To exercise any of these rights, email privacy@sitepass.co.za. Access requests may be made using Form 2 prescribed under the Promotion of Access to Information Act, 2 of 2000 (PAIA).

12. Direct Marketing

We may use your contact details to send you information about SitePass products, services and offers. In accordance with section 69 of POPIA, marketing to prospective customers by electronic means is sent only with consent.

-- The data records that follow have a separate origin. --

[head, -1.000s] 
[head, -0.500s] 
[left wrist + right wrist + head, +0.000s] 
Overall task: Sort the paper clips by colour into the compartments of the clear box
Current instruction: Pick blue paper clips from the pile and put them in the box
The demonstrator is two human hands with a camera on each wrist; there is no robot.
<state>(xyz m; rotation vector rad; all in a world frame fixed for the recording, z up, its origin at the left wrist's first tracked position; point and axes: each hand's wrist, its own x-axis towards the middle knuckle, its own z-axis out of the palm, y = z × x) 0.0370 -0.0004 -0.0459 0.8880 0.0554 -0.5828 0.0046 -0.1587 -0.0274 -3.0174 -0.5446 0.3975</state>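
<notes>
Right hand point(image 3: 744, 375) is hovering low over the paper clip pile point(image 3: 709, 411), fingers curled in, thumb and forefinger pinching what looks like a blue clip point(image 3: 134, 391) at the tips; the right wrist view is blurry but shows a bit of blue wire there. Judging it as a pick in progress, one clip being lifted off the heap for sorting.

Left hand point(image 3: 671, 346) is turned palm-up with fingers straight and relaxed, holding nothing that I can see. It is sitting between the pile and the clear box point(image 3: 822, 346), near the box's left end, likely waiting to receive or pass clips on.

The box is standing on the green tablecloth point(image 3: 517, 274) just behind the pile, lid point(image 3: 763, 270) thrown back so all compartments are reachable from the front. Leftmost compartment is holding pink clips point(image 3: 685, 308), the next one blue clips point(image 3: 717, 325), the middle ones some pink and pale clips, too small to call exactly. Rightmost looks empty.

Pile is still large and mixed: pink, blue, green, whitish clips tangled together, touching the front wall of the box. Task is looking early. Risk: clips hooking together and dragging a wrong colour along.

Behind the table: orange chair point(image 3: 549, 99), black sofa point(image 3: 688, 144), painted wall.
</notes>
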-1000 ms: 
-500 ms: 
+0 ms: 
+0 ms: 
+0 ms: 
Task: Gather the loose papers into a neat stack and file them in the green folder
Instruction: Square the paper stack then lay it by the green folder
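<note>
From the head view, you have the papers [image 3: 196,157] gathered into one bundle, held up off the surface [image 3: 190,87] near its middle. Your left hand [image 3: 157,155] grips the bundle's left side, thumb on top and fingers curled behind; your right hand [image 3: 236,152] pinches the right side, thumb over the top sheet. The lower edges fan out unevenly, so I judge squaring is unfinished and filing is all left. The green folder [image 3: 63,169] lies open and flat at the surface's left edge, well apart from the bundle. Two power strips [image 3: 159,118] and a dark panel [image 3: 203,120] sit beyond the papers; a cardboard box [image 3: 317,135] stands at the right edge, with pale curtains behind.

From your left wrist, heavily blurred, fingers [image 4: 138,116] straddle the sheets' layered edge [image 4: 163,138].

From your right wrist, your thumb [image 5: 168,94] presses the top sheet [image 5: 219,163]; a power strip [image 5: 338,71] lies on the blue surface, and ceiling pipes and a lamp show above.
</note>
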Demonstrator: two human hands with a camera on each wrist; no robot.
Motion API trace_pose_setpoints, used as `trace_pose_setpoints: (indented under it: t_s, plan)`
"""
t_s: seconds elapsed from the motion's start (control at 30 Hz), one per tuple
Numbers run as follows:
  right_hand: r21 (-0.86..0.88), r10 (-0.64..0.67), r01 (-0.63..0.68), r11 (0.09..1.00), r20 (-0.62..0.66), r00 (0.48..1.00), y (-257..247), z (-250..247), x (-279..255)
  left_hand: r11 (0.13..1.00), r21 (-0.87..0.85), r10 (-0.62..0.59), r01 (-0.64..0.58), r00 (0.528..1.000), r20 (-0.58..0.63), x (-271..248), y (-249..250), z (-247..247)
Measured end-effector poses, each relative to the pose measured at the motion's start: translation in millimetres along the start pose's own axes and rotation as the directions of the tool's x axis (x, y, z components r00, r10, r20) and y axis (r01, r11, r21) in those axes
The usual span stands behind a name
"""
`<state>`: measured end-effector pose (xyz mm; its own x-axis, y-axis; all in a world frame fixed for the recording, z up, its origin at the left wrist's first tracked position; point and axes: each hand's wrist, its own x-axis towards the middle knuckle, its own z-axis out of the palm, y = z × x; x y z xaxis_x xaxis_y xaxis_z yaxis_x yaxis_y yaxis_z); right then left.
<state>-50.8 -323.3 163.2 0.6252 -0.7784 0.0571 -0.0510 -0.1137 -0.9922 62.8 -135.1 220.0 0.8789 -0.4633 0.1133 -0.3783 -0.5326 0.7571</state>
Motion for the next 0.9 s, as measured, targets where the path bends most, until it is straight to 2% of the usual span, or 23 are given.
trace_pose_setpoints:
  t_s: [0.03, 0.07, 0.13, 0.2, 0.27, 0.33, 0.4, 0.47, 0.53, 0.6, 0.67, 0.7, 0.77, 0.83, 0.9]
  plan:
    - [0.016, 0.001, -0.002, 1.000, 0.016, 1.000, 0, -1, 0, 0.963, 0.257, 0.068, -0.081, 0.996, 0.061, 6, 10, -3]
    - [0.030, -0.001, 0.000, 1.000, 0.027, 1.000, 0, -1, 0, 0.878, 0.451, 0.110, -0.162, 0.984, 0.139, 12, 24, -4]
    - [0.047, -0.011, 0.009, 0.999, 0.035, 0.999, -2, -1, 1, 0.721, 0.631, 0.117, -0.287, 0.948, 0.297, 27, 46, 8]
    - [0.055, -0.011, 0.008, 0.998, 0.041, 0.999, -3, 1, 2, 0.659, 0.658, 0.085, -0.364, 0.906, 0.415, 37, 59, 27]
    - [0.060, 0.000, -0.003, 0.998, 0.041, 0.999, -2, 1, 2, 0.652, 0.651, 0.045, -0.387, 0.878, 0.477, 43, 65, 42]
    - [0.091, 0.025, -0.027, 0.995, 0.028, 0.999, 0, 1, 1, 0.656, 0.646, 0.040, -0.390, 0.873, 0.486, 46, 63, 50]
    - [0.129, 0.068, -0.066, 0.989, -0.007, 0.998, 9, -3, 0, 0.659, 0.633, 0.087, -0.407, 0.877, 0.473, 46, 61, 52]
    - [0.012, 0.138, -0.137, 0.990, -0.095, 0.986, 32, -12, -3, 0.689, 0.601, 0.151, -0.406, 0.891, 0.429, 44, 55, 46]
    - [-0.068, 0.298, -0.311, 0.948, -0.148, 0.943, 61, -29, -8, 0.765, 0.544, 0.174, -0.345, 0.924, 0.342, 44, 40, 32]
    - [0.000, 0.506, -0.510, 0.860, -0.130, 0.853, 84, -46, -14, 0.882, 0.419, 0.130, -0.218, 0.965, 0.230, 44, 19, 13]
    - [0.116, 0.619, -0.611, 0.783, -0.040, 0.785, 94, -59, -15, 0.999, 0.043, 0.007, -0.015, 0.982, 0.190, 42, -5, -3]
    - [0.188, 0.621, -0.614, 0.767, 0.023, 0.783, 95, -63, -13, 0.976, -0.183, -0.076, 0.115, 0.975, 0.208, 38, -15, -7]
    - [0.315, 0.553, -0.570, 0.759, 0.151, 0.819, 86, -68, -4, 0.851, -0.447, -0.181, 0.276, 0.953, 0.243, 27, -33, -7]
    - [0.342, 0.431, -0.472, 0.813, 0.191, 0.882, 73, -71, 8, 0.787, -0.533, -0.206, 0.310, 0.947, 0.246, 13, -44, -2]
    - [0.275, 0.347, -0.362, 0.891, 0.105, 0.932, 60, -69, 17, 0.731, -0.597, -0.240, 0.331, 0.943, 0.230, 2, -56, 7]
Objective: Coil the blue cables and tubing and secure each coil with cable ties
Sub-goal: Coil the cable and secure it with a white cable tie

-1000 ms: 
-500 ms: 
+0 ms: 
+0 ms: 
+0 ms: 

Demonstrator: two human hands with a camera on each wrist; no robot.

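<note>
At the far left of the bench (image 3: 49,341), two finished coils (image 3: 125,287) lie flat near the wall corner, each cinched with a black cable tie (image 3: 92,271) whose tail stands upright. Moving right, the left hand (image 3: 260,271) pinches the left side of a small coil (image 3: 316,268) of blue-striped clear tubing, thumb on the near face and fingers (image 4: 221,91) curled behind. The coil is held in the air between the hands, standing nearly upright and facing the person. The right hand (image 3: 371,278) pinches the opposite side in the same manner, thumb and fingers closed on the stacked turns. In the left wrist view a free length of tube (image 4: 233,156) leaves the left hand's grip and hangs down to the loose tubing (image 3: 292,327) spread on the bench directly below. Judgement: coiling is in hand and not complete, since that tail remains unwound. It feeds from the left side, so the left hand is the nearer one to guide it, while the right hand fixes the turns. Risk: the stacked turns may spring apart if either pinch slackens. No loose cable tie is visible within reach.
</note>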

You can opt out of direct marketing at any time by clicking the unsubscribe link in any marketing email or by emailing the Information Officer.

13. Cookies & Similar Technologies

We and our service providers use cookies, pixels and similar technologies to make the Platform work, to remember your session, to understand how the Platform is used, and to measure the performance of our marketing. Categories include:

• Strictly necessary — authentication, security and load-balancing cookies the Platform needs to operate.
• Analytics — Google Analytics, which helps us understand which pages and features are used.
• Marketing — the Meta (Facebook) Pixel, which helps us measure the effectiveness of our advertising.

You can control cookies through your browser settings. Blocking strictly-necessary cookies may prevent parts of the Platform from working.

14. Breach Notification

If there are reasonable grounds to believe that the personal information of a data subject has been accessed or acquired by an unauthorised person, we will notify the Information Regulator and the affected data subjects as soon as reasonably possible, in accordance with section 22 of POPIA.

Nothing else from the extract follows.